We extend this algorithm to include both time-varying and time-invariant covariates using multiple independent data sources, all modeled under a shared parameter structure and combined into a unified context tree. Our motivation is to investigate the impact of previous dengue rates, weather conditions, and socioeconomic factors on subsequent dengue rates across various municipalities in Brazil and districts in Rio de Janeiro, providing insights into dengue transmission dynamics. To incorporate spatial dependence, we include dengue cases from neighboring regions as exogenous covariates.
Ongoing work focuses on extending VLMCX to spatiotemporal settings while preserving temporal flexibility and improving the method by adding nonparametric components, handling missing data, and addressing low-frequency contexts.
This is joint work with Nancy Lopes Garcia (UNICAMP).

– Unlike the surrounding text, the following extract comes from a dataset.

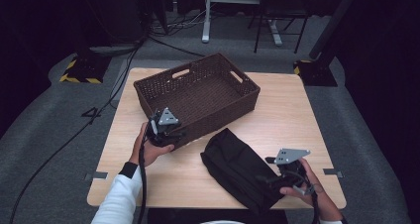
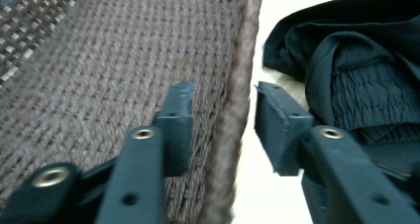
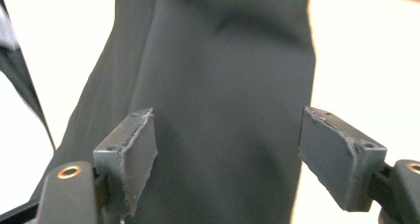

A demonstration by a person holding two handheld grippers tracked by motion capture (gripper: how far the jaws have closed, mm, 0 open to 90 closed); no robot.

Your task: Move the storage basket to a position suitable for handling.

Title: Hydrodynamic limit of the symmetric zero-range process with slow boundary
Abstract: We study the hydrodynamic behavior of the symmetric zero-range process on the finite interval {1, …, N − 1} in contact with slow reservoirs at the boundary. Particles are injected and removed at sites 1 and N − 1 at rates that scale like N^(−θ), with θ ≥ 1. Under mild assumptions on the jump rate function and on the sequence of initial measures, we show that the empirical density evolves on the diffusive time scale according to a nonlinear heat equation, with boundary conditions that reflect the strength of the reservoirs.
Title: Unit ARMA-like models for bounded time series: an overview and the unit Gompertz ARMA case study
Abstract: Autoregressive moving average models with non-Gaussian components (ARMA-like models) provide a flexible framework for analyzing bounded time series. For random variables taking values in the standard unit interval, the so-called unit ARMA-like class has attracted increasing attention since the introduction of the beta autoregressive moving average model. Several extensions have been proposed by replacing the beta distribution with alternative unit distributions, enabling the modeling of conditional means, medians, or quantiles under serial dependence. This work presents an overview of the unit ARMA-like literature, summarizing the main modeling approaches and presenting a case study within this class of models: the unit Gompertz ARMA model for bounded time series. The proposed model exploits the closed-form quantile function of the unit Gompertz distribution, allowing a quantile-based parameterization with time-varying conditional quantiles driven by an ARMA structure.
Title: Time-varying dispersion integer-valued GARCH models for spatio-temporal counts
Abstract: Tuberculosis remains a major public health challenge in Brazil, exhibiting marked spatial heterogeneity and complex temporal dynamics. We analyse monthly tuberculosis counts from 61 municipalities in the state of São Paulo between 2001 and 2024 using a spatio-temporal INGARCH framework with time-varying dispersion. The proposed model, based on a multivariate negative binomial distribution, allows both the conditional mean and dispersion to evolve over time, while spatial dependence is captured through flexible weighting structures, including adjacency-based schemes and a MatÅLern correlation function. Simulation results show good finite-sample performance, and the application reveals heterogeneous space–time patterns and improved model fit.
Keywords: Tuberculosis; Spatio-temporal count data; INGARCH models; Time-varying dispersion; Spatial dependence; Negative binomial models.